■ **Data entries**
§ §

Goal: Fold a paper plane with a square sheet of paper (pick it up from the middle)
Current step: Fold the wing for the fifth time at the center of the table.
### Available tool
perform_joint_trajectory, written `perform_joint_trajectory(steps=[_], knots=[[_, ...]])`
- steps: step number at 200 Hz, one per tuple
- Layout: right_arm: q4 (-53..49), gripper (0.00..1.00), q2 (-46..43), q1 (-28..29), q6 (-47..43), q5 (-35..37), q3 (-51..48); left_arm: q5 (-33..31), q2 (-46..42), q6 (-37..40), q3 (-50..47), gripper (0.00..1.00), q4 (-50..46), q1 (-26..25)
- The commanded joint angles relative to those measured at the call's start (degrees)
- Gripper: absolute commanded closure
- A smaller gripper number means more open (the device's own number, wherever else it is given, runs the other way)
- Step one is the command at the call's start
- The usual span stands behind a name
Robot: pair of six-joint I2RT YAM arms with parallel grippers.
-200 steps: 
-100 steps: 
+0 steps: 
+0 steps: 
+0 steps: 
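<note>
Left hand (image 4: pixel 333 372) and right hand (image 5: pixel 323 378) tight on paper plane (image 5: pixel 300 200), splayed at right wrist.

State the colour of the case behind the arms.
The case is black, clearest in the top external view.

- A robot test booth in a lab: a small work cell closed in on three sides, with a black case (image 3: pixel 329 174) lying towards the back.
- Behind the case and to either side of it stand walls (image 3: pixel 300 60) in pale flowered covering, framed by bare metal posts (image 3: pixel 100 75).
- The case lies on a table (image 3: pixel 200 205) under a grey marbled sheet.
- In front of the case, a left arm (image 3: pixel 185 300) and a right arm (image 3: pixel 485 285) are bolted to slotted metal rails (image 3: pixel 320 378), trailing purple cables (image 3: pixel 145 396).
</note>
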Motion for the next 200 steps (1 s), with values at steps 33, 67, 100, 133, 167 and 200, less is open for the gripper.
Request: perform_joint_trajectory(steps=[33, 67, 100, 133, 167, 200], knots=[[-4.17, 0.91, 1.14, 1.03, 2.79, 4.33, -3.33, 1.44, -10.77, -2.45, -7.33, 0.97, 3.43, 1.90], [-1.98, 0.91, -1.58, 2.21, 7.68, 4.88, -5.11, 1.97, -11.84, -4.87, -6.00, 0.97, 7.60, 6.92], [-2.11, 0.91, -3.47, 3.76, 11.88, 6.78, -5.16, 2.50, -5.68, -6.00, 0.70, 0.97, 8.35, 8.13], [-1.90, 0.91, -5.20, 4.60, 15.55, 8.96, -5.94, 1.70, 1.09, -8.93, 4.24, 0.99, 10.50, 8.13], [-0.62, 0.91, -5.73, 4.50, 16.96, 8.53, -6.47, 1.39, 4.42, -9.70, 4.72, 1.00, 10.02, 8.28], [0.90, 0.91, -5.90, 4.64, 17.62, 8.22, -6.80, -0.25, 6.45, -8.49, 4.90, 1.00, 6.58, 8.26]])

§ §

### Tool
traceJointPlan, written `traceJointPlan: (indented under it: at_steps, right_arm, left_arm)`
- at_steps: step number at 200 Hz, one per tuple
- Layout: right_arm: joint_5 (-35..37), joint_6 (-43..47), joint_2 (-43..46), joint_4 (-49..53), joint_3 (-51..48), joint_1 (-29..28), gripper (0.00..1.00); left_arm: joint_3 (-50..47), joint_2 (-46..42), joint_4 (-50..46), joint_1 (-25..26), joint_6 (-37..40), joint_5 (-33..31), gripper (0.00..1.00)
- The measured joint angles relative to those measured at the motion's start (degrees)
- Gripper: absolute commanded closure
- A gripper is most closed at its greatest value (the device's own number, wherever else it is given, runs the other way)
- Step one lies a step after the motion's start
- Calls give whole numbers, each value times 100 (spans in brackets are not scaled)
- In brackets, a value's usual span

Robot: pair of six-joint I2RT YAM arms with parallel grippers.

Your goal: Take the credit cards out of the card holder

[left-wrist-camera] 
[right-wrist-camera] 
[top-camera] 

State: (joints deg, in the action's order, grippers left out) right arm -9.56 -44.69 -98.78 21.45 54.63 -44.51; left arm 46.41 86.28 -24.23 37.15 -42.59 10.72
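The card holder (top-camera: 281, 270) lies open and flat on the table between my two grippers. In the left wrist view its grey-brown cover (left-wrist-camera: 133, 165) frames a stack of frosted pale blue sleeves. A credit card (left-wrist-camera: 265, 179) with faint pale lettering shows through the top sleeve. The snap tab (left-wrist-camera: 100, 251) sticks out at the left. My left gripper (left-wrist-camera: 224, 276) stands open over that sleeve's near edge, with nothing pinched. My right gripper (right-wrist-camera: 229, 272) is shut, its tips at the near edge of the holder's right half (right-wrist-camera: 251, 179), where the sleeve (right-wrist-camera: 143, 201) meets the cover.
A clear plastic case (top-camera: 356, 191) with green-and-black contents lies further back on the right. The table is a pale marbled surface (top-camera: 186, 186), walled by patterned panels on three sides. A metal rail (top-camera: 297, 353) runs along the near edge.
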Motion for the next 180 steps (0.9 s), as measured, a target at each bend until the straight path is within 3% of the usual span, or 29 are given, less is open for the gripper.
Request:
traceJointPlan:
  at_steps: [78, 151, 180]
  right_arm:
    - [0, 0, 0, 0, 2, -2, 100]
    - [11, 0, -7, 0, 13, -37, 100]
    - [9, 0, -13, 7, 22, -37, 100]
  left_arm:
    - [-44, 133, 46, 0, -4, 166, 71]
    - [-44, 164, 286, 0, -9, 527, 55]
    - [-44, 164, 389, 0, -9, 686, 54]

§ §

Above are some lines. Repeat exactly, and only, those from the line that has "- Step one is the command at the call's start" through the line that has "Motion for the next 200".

- Step one is the command at the call's start
- The usual span stands behind a name
Robot: pair of six-joint I2RT YAM arms with parallel grippers.
-200 steps: 
-100 steps: 
+0 steps: 
+0 steps: 
+0 steps: 
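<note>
Left hand (image 4: pixel 333 372) and right hand (image 5: pixel 323 378) tight on paper plane (image 5: pixel 300 200), splayed at right wrist.

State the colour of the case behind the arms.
The case is black, clearest in the top external view.

- A robot test booth in a lab: a small work cell closed in on three sides, with a black case (image 3: pixel 329 174) lying towards the back.
- Behind the case and to either side of it stand walls (image 3: pixel 300 60) in pale flowered covering, framed by bare metal posts (image 3: pixel 100 75).
- The case lies on a table (image 3: pixel 200 205) under a grey marbled sheet.
- In front of the case, a left arm (image 3: pixel 185 300) and a right arm (image 3: pixel 485 285) are bolted to slotted metal rails (image 3: pixel 320 378), trailing purple cables (image 3: pixel 145 396).
</note>
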Motion for the next 200 steps (1 s), with values at steps 33, 67, 100, 133, 167 and 200, less is open for the gripper.

With this, the output is complete.